One night, Clara finds herself driven to commit a shocking—and disturbingly satisfying—act of violence, and her parents are forced to explain their history of shadows and lies. A police investigation is launched that uncovers a richness of vampire history heretofore unknown to the general public. And when the malevolent and alluring Uncle Will, a practicing vampire, arrives to throw the police off Clara’s trail, he winds up throwing the whole house into temptation and turmoil and unleashing a host of dark secrets that threaten the Radleys’ marriage.

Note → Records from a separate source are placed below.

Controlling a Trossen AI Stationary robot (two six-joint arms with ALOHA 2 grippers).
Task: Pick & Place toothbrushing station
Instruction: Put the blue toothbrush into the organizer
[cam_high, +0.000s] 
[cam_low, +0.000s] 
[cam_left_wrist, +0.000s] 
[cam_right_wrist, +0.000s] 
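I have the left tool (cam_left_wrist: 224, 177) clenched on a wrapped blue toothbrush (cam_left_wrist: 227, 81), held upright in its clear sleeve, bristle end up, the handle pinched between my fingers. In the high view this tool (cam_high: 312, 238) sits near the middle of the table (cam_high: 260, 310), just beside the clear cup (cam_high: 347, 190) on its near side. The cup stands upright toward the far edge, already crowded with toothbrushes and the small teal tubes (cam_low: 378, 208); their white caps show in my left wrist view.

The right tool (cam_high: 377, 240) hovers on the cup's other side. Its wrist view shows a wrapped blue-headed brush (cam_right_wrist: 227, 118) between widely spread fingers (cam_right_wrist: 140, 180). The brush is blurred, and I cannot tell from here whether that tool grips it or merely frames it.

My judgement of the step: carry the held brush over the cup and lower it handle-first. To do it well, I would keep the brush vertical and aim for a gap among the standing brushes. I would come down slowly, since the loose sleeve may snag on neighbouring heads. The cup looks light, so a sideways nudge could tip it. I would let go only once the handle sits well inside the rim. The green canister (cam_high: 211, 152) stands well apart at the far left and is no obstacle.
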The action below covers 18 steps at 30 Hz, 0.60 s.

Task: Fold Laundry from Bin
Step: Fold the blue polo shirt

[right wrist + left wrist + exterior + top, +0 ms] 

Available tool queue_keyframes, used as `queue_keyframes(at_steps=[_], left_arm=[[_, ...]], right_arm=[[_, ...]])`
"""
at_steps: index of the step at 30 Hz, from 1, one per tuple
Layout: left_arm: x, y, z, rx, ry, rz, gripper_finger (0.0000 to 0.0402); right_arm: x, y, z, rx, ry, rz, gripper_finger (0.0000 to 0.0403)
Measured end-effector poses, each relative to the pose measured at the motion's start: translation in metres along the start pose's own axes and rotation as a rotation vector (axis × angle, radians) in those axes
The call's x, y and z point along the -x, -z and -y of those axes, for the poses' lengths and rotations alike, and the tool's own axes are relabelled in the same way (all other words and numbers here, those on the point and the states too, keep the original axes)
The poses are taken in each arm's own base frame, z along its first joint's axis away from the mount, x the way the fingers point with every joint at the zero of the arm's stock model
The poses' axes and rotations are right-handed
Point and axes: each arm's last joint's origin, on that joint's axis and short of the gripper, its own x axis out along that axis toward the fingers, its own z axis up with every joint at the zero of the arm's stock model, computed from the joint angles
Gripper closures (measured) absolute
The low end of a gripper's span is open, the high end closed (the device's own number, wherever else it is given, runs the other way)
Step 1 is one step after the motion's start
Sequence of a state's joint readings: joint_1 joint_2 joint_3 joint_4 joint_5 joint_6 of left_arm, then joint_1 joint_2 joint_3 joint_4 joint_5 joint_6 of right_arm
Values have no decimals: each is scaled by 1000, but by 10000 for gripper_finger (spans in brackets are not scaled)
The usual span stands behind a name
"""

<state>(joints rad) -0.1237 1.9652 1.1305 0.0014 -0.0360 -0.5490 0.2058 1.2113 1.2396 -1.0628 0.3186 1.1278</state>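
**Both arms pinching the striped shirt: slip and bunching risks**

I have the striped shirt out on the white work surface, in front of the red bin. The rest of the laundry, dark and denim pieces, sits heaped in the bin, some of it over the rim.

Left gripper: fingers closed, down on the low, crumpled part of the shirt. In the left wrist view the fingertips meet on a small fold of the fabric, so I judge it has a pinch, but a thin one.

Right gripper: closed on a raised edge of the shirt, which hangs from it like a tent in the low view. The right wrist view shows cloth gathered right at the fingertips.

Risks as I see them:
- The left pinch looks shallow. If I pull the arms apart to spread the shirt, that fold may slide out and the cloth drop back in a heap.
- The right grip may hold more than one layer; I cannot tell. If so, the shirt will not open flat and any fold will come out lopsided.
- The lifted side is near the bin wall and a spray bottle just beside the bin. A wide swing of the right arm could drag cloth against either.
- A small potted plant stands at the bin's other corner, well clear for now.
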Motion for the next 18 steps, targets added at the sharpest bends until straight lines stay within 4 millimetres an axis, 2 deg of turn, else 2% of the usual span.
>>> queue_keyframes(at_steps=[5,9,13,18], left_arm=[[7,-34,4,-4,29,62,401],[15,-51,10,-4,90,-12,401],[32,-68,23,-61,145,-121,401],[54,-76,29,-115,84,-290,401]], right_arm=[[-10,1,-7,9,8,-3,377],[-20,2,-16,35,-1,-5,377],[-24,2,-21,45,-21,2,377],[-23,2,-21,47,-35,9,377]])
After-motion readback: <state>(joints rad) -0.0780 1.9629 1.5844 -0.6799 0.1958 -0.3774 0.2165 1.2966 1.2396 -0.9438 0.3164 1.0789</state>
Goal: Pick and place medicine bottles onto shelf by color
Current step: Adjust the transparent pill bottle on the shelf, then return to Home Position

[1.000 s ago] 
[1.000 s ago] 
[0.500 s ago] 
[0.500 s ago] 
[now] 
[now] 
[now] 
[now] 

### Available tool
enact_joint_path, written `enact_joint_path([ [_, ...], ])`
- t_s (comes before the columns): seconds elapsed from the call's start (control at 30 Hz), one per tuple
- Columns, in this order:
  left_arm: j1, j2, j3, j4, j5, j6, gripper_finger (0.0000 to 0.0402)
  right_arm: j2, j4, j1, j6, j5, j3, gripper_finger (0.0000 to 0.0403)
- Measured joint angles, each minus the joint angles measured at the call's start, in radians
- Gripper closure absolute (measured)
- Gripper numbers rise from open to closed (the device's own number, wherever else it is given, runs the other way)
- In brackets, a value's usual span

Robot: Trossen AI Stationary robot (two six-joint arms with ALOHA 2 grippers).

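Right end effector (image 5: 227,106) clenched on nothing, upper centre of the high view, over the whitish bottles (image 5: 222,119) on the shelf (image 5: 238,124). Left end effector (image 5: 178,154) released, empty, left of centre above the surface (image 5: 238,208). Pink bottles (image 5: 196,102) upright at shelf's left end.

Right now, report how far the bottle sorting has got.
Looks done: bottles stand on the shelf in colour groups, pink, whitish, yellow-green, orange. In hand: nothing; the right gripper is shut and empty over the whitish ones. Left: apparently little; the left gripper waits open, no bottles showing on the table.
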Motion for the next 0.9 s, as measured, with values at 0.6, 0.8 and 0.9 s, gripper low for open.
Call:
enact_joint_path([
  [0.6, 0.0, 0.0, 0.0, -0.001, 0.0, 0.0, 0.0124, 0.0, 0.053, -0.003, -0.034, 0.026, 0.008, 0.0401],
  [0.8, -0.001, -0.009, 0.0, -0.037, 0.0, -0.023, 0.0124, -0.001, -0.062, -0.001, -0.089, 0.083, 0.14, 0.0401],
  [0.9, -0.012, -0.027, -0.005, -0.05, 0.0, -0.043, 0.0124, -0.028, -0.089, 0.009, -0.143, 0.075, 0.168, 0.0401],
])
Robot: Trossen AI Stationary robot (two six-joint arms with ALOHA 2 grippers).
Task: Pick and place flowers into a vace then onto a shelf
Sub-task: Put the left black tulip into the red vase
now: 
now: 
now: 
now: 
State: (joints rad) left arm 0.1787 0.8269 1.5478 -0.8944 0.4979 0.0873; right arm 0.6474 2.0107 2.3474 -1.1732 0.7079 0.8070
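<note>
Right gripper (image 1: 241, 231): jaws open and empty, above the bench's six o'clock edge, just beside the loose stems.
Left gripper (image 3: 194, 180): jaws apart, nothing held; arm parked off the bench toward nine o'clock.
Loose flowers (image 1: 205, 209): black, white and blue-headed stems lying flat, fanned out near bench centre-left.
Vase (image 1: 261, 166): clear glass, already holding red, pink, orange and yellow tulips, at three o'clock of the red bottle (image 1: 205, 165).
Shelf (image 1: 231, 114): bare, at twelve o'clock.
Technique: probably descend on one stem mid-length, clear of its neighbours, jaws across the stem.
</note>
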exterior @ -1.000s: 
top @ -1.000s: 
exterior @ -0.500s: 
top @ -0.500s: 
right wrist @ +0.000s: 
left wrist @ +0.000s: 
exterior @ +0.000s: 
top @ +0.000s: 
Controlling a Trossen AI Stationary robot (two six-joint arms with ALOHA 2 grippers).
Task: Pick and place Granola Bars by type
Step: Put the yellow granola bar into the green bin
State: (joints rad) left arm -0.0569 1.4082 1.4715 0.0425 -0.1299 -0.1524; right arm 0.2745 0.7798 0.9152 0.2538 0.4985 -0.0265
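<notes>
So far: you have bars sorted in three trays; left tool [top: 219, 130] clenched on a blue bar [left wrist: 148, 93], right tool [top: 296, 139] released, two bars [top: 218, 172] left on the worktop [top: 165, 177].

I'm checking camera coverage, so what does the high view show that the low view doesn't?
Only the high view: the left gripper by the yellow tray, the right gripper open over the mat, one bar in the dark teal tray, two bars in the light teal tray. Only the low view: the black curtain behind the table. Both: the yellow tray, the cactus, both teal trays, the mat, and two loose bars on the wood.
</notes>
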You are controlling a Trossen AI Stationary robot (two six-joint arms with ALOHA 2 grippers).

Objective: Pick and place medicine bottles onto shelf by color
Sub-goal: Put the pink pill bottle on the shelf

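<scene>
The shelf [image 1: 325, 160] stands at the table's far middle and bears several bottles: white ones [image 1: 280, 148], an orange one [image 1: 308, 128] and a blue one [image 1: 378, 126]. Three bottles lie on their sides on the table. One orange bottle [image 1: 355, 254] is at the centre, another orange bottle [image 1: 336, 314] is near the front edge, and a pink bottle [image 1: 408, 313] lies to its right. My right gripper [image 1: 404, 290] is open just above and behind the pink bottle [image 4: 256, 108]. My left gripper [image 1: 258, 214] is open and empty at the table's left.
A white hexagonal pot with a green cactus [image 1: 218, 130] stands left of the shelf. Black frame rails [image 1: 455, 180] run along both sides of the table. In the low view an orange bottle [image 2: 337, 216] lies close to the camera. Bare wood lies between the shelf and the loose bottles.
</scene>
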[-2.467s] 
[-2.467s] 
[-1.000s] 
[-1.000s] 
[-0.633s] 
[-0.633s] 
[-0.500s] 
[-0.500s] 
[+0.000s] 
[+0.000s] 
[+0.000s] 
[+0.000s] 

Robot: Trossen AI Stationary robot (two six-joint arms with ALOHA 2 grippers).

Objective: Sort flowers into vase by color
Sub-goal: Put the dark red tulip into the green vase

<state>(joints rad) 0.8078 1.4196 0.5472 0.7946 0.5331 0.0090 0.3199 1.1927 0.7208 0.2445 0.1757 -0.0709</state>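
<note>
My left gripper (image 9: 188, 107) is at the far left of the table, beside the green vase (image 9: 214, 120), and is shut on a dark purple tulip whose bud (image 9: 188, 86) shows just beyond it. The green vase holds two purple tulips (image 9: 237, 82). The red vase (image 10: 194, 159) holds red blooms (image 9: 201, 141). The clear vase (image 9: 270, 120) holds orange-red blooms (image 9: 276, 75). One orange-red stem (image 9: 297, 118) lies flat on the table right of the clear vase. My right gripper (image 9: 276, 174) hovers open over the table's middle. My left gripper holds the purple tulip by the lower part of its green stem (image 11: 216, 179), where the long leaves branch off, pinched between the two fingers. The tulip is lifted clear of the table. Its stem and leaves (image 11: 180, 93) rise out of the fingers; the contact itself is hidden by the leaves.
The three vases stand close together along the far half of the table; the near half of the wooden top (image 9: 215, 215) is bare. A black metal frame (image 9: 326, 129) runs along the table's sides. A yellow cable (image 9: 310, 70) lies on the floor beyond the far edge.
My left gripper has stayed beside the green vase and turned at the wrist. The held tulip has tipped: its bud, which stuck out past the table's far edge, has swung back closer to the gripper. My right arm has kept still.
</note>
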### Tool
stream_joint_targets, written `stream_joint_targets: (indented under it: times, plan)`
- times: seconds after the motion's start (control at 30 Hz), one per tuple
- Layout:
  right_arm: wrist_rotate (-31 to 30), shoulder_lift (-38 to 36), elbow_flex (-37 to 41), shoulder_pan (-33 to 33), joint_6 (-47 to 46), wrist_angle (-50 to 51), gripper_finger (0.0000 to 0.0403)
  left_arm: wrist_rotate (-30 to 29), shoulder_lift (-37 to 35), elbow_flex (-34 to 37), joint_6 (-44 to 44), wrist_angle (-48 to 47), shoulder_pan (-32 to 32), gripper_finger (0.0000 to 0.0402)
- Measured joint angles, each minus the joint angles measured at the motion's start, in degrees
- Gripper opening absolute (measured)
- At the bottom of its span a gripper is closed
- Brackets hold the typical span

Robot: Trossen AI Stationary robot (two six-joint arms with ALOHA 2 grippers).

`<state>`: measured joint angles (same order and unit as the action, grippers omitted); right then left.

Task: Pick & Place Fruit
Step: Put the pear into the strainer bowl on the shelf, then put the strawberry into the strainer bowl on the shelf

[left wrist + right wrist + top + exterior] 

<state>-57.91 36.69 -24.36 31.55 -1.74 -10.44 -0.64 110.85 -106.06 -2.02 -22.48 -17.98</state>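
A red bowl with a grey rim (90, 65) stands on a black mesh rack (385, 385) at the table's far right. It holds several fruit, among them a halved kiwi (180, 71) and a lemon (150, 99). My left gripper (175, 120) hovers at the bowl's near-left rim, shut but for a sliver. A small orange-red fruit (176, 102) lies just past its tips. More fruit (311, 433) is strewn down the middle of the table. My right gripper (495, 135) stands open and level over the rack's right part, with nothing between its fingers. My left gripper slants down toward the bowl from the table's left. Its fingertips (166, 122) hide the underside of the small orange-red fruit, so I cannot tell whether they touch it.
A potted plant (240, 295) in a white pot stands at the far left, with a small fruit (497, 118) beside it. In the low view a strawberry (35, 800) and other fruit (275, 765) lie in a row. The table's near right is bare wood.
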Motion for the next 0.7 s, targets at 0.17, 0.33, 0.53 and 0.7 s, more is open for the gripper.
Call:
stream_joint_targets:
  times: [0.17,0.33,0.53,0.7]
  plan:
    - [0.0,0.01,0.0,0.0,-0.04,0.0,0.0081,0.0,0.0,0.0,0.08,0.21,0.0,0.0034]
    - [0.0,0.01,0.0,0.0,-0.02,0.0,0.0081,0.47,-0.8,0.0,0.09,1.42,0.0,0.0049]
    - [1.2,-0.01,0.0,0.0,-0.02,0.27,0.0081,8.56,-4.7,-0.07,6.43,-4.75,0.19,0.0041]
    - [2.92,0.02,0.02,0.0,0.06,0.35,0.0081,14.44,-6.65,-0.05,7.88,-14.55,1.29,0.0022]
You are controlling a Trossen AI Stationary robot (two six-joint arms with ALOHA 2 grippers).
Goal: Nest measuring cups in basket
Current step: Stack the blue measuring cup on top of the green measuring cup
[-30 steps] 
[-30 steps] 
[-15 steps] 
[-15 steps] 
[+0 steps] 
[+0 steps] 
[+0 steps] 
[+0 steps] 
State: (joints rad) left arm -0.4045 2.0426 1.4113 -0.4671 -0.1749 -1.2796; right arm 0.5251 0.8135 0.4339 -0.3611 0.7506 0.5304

The Radleys is a moving, thrilling, and radiant domestic novel that explores with daring the lengths a parent will go to protect a child, what it costs you to deny your identity, the undeniable appeal of sin, and the everlasting, iridescent bonds of family love. Read it and ask what we grow into when we grow up, and what we gain—and lose—when we deny our appetites.
Vampire novels and I have had an on-again, off-again relationship here lately. I mean, I love vampire novels, but not a lot of them are living up to what I would consider a good vampire novel. Thankfully, that's not the case with The Radleys.
I think the thing that caught me off-guard was that the Radleys did seem like a typical British family at first. Clara and Rowan definitely are under assumption that they are, until Clara tries to take a bite of her classmate. I loved both of the children, though I think my heart ached for Rowan more, who is constantly bullied and has an undeniable crush on his sister's best friend. For me though, I think my absolute favorite characters have to be the parents, Peter and Helen. They go through some turmoil in the book but try to cover it up for the children - as any parents would do - but it soon takes its own toll. And Will? He comes in to help, but things just seem to go from bad to worse.
This novel is described as a 'domestic drama' and has been compared to American Beauty. While I agree to both accounts, I think that this novel stands out entirely on its own in a unique way (the vampire tidbit being a big part) and even though it is a dark tale, it has it's own tongue-in-cheek moments that will relieve some of the tension of the novel. There is also talk that it's being re-marketed as a Young Adult book which it can pass for, but it's a more mature YA book.
The Radleys is a well-written, wonderfully original story that almost everyone in the family can enjoy for one aspect or another. This novel had me from the start and didn't let go until the very end. Although it wraps up nicely at the end, I would love to see a sequel now that the secret is out for all of the Radleys.